Charles W. Fairbanks' first job in Indianapolis was an appointment as manager of
the bankrupt Bloomington, Indianapolis, and Western Railroad. In this capacity he
earned $5,000 a year, which was a large sum of money in the 1870s. He later moved
on to serve a legal counsel for the Ohio and Chesapeake Railroad. In 1877 he
successfully prosecuted striking railroaders, drawing attention to himself from the
Indiana Republican Party.
In subsequent years, Fairbanks worked tirelessly to rebuild the Republican Party in
Indiana. He was successful in this endeavor due to his very strong financial standing
in the Indianapolis community and through his many business contacts that he had
acquired through his railroad work. The Indiana Republican Party rewarded Charles
Fairbanks with a nomination to the US Senate in 1893. However, Fairbanks was not
elected. In 1896, Fairbanks was a strong supporter of William McKinley, even
speaking on his behalf as the Keynote speaker at the Republican National Convention.
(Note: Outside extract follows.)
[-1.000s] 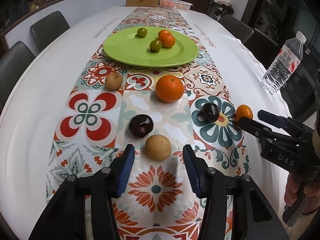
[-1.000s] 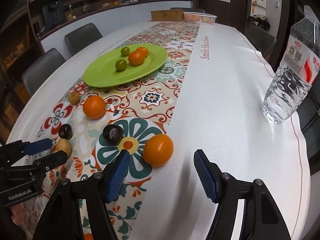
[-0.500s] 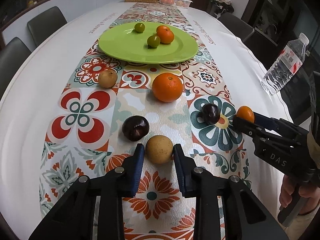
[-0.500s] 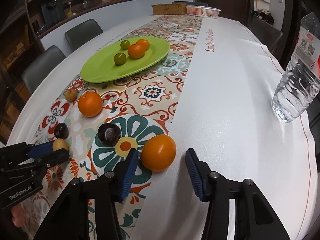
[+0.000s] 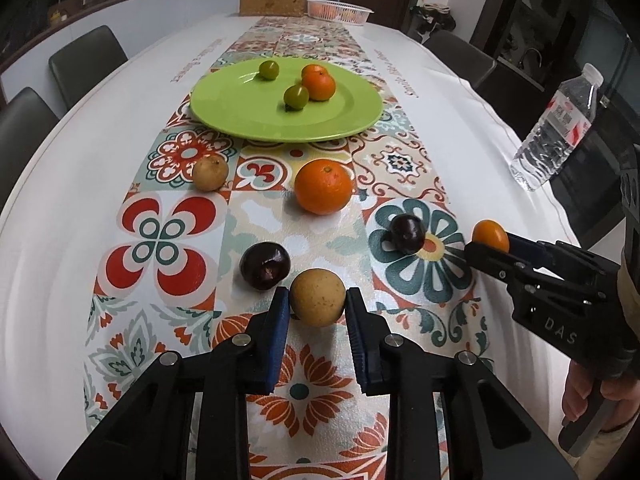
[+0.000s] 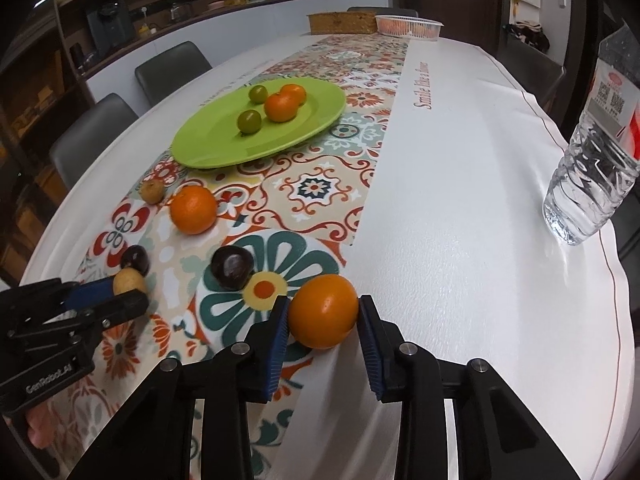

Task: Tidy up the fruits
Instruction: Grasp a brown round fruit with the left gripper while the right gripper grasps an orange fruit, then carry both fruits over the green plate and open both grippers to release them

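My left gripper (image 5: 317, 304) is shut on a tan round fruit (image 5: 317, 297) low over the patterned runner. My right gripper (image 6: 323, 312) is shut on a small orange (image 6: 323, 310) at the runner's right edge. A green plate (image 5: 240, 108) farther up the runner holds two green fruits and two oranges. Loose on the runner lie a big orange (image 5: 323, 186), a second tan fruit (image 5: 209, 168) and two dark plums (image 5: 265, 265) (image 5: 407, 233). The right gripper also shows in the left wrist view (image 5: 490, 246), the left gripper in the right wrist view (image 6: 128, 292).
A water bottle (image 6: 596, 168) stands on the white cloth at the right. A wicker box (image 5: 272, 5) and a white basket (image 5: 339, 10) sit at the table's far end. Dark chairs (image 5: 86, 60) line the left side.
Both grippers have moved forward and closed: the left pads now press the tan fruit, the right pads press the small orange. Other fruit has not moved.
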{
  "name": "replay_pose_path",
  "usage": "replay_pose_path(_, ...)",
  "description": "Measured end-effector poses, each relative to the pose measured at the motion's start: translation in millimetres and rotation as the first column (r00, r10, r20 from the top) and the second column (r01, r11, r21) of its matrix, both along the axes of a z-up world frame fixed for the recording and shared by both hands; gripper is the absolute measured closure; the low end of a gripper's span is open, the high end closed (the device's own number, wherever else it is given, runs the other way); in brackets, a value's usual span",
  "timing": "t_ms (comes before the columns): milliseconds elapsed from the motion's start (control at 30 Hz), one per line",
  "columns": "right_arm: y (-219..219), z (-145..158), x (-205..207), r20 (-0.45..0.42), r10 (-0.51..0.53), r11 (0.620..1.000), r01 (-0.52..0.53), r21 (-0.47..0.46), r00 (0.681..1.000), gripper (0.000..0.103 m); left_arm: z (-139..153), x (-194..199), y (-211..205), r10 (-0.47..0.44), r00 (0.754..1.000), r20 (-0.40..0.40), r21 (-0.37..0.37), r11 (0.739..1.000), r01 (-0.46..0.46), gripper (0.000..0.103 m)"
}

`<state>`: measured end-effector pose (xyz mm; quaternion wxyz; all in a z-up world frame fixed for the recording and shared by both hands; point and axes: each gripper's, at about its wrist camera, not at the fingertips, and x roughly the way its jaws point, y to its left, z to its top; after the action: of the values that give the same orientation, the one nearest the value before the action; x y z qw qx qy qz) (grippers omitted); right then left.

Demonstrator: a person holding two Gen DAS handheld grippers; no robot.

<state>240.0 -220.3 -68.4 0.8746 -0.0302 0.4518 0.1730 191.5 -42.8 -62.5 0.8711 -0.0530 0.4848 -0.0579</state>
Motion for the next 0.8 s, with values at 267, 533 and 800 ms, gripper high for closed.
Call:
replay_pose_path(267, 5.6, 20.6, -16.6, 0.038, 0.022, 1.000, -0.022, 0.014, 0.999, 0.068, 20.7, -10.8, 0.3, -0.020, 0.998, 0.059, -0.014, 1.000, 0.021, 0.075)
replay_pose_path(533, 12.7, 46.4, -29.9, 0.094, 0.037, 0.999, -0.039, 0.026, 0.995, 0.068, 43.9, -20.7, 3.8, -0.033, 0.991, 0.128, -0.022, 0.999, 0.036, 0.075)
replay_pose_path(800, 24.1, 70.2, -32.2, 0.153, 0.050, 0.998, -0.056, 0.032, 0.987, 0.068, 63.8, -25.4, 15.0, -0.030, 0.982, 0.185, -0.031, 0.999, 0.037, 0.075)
This propelled Fairbanks into the national political spotlight. And, he was elected to
the US Senate in 1896.
As a Senator from Indiana, Charles W. Fairbanks, was appointed to the British Joint
High Commission that was to decide the dividing line between Canada and the
Alaskan Territory. He has been quoted as saying, "I am opposed to the yielding of an
inch of United States Territory." His resolve in this issue drew admiration from the
local people in Alaska, and they named a community Fairbanks. This small
community now boasts of being one of the largest cities in Alaska.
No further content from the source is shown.